▸ About this task: Reproduce verbatim the lines of the material below, starting at the line with "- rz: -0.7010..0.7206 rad" and ending at the line with "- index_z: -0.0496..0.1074", both inclusive; skip the rest.

▸ Exercise data:
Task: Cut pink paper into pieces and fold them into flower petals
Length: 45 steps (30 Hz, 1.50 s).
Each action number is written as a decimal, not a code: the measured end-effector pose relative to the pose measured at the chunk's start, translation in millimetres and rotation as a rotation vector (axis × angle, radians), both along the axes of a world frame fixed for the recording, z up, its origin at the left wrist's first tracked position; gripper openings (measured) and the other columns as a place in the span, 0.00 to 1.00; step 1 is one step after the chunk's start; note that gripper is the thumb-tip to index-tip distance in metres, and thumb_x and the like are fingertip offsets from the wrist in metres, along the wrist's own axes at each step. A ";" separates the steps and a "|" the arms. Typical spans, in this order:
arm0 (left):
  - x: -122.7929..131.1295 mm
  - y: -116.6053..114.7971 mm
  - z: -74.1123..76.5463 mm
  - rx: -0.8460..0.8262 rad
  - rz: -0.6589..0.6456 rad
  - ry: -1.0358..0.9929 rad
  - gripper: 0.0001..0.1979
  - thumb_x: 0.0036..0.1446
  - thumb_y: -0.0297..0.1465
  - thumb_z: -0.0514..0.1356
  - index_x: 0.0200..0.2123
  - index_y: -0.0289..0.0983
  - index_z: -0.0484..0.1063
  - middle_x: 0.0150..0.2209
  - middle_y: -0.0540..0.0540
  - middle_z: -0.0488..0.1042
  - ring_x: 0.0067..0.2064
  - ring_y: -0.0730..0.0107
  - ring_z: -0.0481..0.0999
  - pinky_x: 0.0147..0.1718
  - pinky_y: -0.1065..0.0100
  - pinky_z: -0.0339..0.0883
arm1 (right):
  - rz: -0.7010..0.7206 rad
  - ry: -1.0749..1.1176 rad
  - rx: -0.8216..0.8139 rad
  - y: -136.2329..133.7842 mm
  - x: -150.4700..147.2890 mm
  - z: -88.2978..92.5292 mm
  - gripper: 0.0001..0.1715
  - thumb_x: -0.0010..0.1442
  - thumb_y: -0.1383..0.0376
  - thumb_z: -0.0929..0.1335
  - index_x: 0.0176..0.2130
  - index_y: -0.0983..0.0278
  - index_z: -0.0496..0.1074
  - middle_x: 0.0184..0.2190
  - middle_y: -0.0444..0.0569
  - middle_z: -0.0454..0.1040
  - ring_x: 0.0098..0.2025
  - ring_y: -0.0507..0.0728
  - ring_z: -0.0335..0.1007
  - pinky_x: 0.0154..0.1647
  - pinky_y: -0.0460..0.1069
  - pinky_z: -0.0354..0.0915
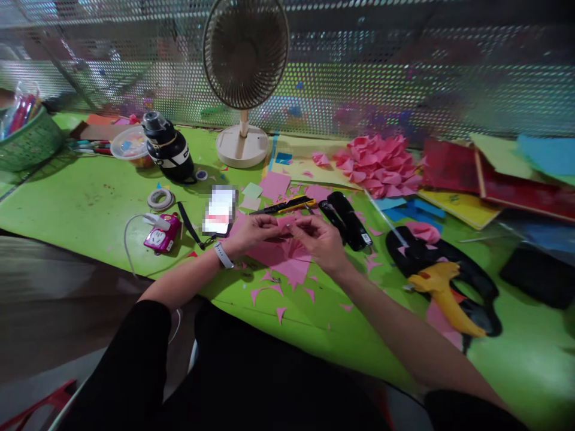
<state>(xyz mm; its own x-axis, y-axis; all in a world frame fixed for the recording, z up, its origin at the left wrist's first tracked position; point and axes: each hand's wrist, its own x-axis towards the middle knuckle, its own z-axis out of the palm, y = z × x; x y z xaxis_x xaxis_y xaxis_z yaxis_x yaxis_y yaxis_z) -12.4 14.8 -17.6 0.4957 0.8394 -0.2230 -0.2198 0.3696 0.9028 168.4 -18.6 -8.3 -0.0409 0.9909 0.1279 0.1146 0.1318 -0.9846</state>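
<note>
Between both hands, over the middle of the green table, is a small piece of pink paper [284,222]. My left hand [254,232] pinches its left side, with a pale watch band on the wrist. From the right, the fingertips of my right hand [321,240] close on the same paper. Below them lie pink paper sheets [287,261] with small pink scraps [281,313] around. A yellow-and-black utility knife [290,205] rests just behind the hands, and a black stapler [347,220] lies right of it.
A phone [219,209], a tape roll [160,199] and a pink power adapter [160,233] are at left. Behind stand a black bottle [168,149] and a fan [242,146]. Folded pink paper petals [381,164] are heaped at back right, a yellow glue gun [447,296] in front.
</note>
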 end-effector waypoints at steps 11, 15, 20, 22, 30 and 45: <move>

▸ Exercise solution:
  - rz: -0.7010..0.7206 rad
  - ry: -1.0749..1.1176 rad
  - rx: -0.8216..0.8139 rad
  - y: -136.2329..133.7842 mm
  - x: -150.4700..147.2890 mm
  - z: -88.2978..92.5292 mm
  - gripper: 0.0001..0.1715
  - thumb_x: -0.0010..0.1442
  - thumb_y: -0.1383..0.0376
  - thumb_z: -0.0929..0.1335
  - index_x: 0.0176..0.2130
  - index_y: -0.0983..0.0278
  - index_z: -0.0496..0.1074

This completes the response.